### What you need to do
Nothing but the lines from the first line of the material below through the line that holds "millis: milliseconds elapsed" should be set down, exactly and with pictures left out.

### Information shown
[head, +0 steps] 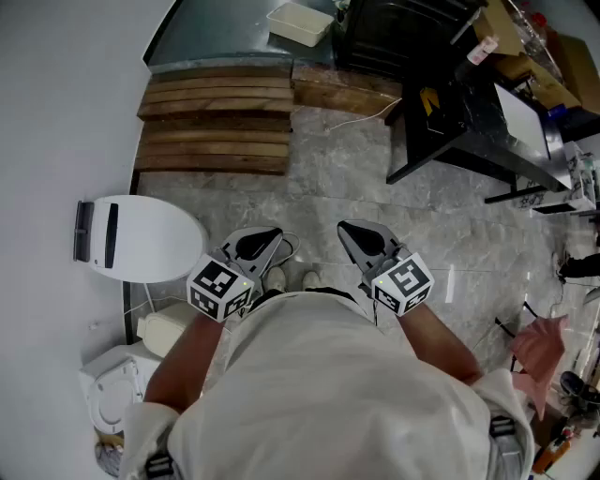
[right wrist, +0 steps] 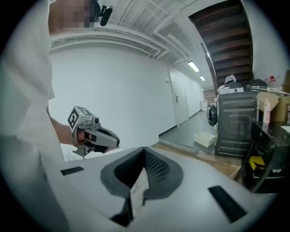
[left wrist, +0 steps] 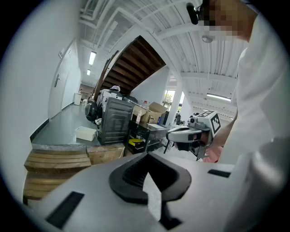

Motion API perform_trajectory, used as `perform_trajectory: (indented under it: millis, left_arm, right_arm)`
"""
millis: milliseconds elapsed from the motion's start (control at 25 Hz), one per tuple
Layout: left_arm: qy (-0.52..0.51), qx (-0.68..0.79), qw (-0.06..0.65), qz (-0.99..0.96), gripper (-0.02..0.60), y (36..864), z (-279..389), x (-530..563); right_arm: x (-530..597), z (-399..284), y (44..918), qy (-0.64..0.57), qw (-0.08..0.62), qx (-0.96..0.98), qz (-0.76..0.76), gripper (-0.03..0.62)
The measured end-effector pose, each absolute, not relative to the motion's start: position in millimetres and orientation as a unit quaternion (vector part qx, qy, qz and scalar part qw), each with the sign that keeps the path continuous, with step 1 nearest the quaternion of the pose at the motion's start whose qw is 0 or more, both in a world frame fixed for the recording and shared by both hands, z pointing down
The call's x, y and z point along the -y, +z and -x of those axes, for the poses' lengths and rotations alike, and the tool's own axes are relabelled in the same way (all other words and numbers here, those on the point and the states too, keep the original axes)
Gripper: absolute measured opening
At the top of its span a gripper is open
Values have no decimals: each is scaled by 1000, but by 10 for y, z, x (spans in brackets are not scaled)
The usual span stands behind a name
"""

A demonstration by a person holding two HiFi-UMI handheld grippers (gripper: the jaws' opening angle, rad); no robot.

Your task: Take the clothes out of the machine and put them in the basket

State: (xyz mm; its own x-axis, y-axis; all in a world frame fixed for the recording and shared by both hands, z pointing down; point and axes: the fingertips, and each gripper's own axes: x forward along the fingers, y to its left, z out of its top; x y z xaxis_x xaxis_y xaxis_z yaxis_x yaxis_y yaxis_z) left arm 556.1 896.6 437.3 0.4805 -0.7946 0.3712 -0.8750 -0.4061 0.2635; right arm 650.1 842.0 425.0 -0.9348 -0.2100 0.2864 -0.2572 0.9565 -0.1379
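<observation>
Hovering side by side over the stone floor [head: 375, 178], left gripper [head: 261, 242] and right gripper [head: 366, 239] sit closed (both empty).

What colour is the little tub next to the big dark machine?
The tub is white; the head view shows it best.

The person wears a white short-sleeved shirt [head: 328, 394], with dark straps [head: 502, 428] crossing near the shoulders, and white shoes [head: 276, 278]. The left gripper [head: 262, 242] and the right gripper [head: 362, 238] look alike. Each has a pale grey moulded shell with black rectangular slots, black ribbed jaws tapering to a point, and at its rear a white cube [head: 220, 286] printed with black square markers.
</observation>
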Motion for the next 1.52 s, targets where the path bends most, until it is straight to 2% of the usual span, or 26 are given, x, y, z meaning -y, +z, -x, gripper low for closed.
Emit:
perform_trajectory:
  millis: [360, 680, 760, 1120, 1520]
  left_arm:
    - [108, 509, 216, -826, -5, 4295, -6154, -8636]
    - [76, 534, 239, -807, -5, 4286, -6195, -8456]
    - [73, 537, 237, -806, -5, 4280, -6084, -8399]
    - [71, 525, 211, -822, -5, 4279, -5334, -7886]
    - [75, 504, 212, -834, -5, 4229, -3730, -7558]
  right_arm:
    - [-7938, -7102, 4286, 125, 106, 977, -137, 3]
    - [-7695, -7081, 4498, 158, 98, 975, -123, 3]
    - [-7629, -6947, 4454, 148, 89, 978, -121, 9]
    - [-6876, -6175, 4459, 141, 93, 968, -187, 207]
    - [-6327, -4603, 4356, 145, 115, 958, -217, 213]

### Exercise result
[head, +0 steps] 
[right wrist, +0 steps] 
[left wrist, +0 steps] 

Motion API perform_trajectory, used as `perform_trajectory: (indented under it: millis, left_arm, right_arm)`
"""
millis: milliseconds elapsed from the motion's start (control at 25 Hz), one per tuple

This output is complete, so the exercise is closed.